• **Exercise brief**
Could every line below be transcribed exactly, with the pictures dropped?

• **Data excerpt**

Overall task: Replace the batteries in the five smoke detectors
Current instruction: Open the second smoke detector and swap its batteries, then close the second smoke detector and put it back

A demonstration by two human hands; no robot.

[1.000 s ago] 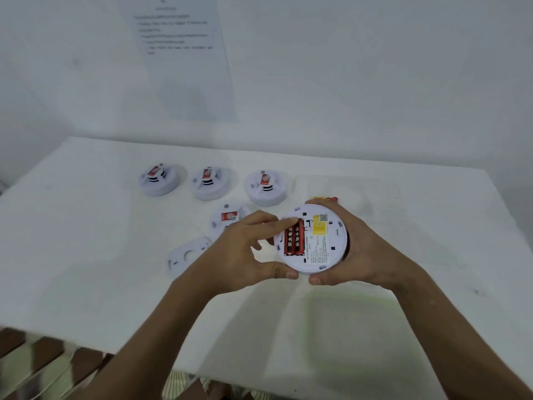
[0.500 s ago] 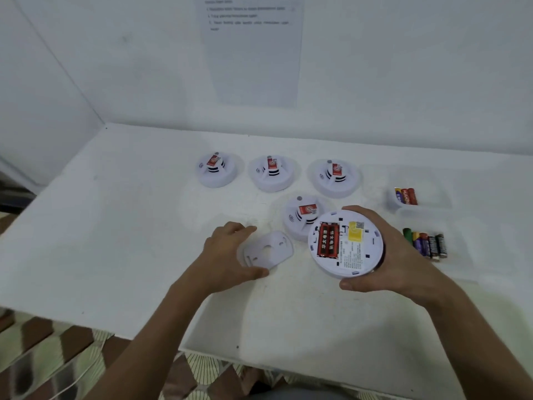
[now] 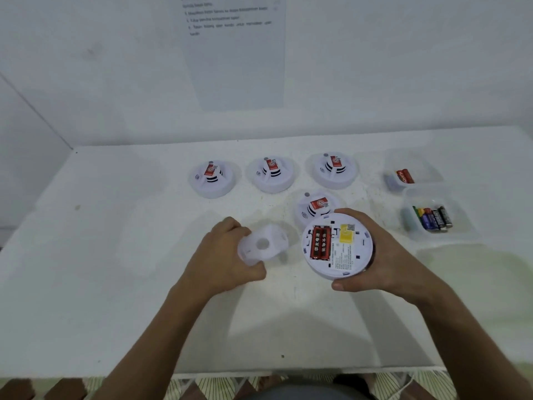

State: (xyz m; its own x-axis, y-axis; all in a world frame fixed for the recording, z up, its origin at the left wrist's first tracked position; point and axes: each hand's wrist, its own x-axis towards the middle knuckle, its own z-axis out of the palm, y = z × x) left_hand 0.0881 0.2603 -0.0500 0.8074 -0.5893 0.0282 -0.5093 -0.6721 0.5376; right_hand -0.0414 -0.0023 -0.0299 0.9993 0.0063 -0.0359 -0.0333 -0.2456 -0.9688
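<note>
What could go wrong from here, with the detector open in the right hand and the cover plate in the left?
1. The right hand holds the open smoke detector by its rim above the table; tilted, its two red batteries might drop out.
2. The two clear battery tubs, far and near, sit side by side, so old and new cells could get mixed.
3. The cover plate in the left hand is white like the table and easy to misplace.

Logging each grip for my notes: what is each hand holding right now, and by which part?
The right hand holds the open smoke detector by its rim. The left hand grips the white cover plate by its left edge.
</note>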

• **Reply**
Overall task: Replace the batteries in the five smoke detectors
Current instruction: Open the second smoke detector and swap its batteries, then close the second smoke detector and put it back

A demonstration by two human hands; no robot.

[1.000 s ago] 
[0.500 s ago] 
[now] 

State: (xyz m; its own x-axis, y-axis; all in a world frame fixed for the recording, z up, its origin at the left wrist's first tracked position; point and axes: each hand's wrist, its own x-axis towards the middle knuckle, its own z-axis out of the palm, y = z × x) left_hand 0.0881 0.2603 -0.0500 0.8074 -0.5893 0.0282 -0.5093 -0.6721 0.5376; right_hand -0.0414 -0.0023 -0.0299 0.9993 0.0063 -0.0359 -0.0333 -0.2456 -0.9688
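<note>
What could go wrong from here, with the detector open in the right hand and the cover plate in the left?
1. The right hand holds the open smoke detector by its rim above the table; tilted, its two red batteries might drop out.
2. The two clear battery tubs, far and near, sit side by side, so old and new cells could get mixed.
3. The cover plate in the left hand is white like the table and easy to misplace.

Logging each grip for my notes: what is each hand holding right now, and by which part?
The right hand holds the open smoke detector by its rim. The left hand grips the white cover plate by its left edge.
</note>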

That is the complete output for this exercise.